Kultur
Damals und Heute
Die Minoische Kultur war ohne Zweifel der Hoehepunkt Kretas. Seitdem diese Kultur nicht mehr existiert, gibt es auch keine eigenstaendige Kultur mehr auf der Insel. Andere Kulturen wurden durch Besatzer eingefuehrt und um des Zusammenlebens willen gepflegt. Aber immer nur bis zu dem Zeitpunkt eines anderen Invasors. Folglich starben mit der Kultur auch tiefverwurzelte Traditionen. Filotimo (die Ehre), Filoxenia (die Gastfreundschaft) findet man nur noch in Bergdoerfern, wo die Einwohner mit dem Land noch tief verbunden sind. An den Kuesten zaehlt nur noch Geld und die damit verbundenen Standessymbole.
Ich hatte das Glueck, wieder ein Stueck verlorene Kultur zu wecken, indem ich immer wieder beauftagt werde, Haeuser im Innenbereich mit traditionellen Motiven zu bemalen. Es freut mich, dass die Kunst der Freskenmalerei wieder an Ansehen gewinnt. Noch geht es nur im Kleinen, aber auch das Kleine erweitert Bewusstsein. Die Nachahmung kommt von alleine. Zur Zeit habe ich Kinder zwischen 6 - 8 Jahre im Malunterricht und merke, wie schwer es ist, diesen Kleinen Mitmenschen Geduld und die Philosophie der Kunst/Kultur zu vermitteln - zu erklaeren. Die Schulen verbiegen die Kinder, weil sie pauken und auswendig lernen muessen. Es ist nur gut, was das Schulgesetz vorschreibt. Freies Denken und Handeln ist unerwuenscht. Dies war auch ein Grund fuer mich, eine Professur an einer renommierten Kunstschule in Griechenland, nicht anzunehmen. Es macht mehr Spass, den Kindern ein anderes Bewusstsein zu vermitteln und das geht nur durch Praxis und nicht durch Theorien.

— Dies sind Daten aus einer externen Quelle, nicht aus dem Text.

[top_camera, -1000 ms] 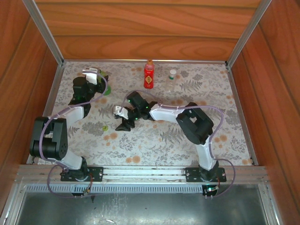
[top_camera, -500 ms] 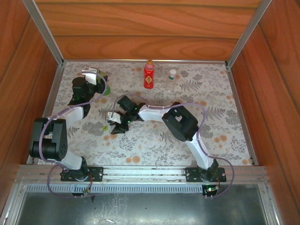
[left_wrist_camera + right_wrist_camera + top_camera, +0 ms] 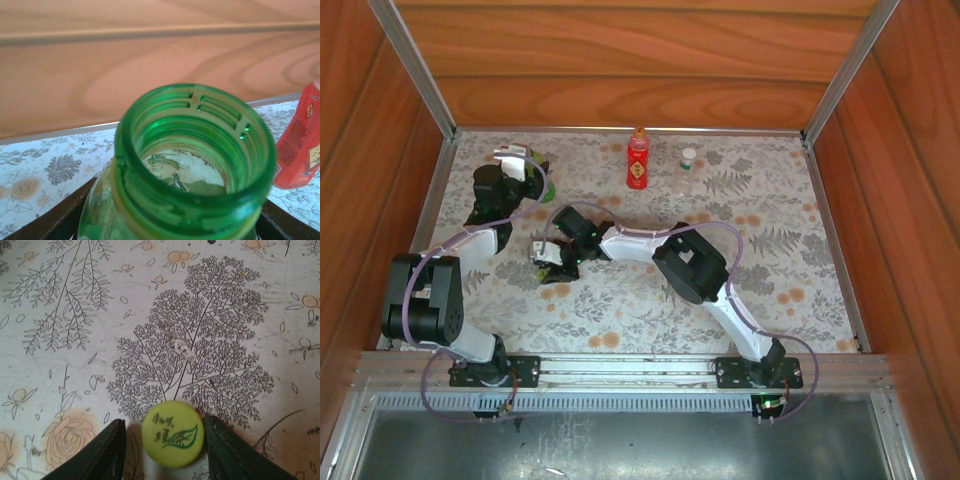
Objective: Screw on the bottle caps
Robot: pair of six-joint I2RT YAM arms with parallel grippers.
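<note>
The green bottle [image 3: 195, 165] is uncapped, its threaded mouth close up in the left wrist view. My left gripper [image 3: 530, 178] is shut on its body at the back left of the cloth. The green cap [image 3: 172, 433] lies flat on the cloth, printed top up. My right gripper [image 3: 165, 442] straddles it, open, with a narrow gap at the left finger [image 3: 100, 455] while the right finger [image 3: 232, 455] is at the cap's edge. The red bottle [image 3: 638, 165] wears an orange cap [image 3: 639, 131]. The small clear bottle [image 3: 688, 172] carries a white cap [image 3: 689, 155].
The floral cloth [image 3: 790, 210] covers the table inside wooden walls [image 3: 620, 90]. The right arm [image 3: 690, 265] stretches left across the middle. The red bottle [image 3: 300, 145] stands just right of the green bottle's mouth.
The right arm has swung left and come down over the green cap, and its jaws have narrowed around it. The left gripper and the green bottle have stayed put.
</note>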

Ich vermisse kritische Schriftsteller, wie Nikos Katzantakis. Von Journalisten ganz zu schweigen. Da das Pressewesen, also Zeitungen- und Zeitschriftenverlage vom Staat subventioniert werden und somit immer die Politik einen Fuss in der Tuere hat, wird es auch keine grosse Kritik gegen Misstaende geben. Jeder haengt an seinem Job.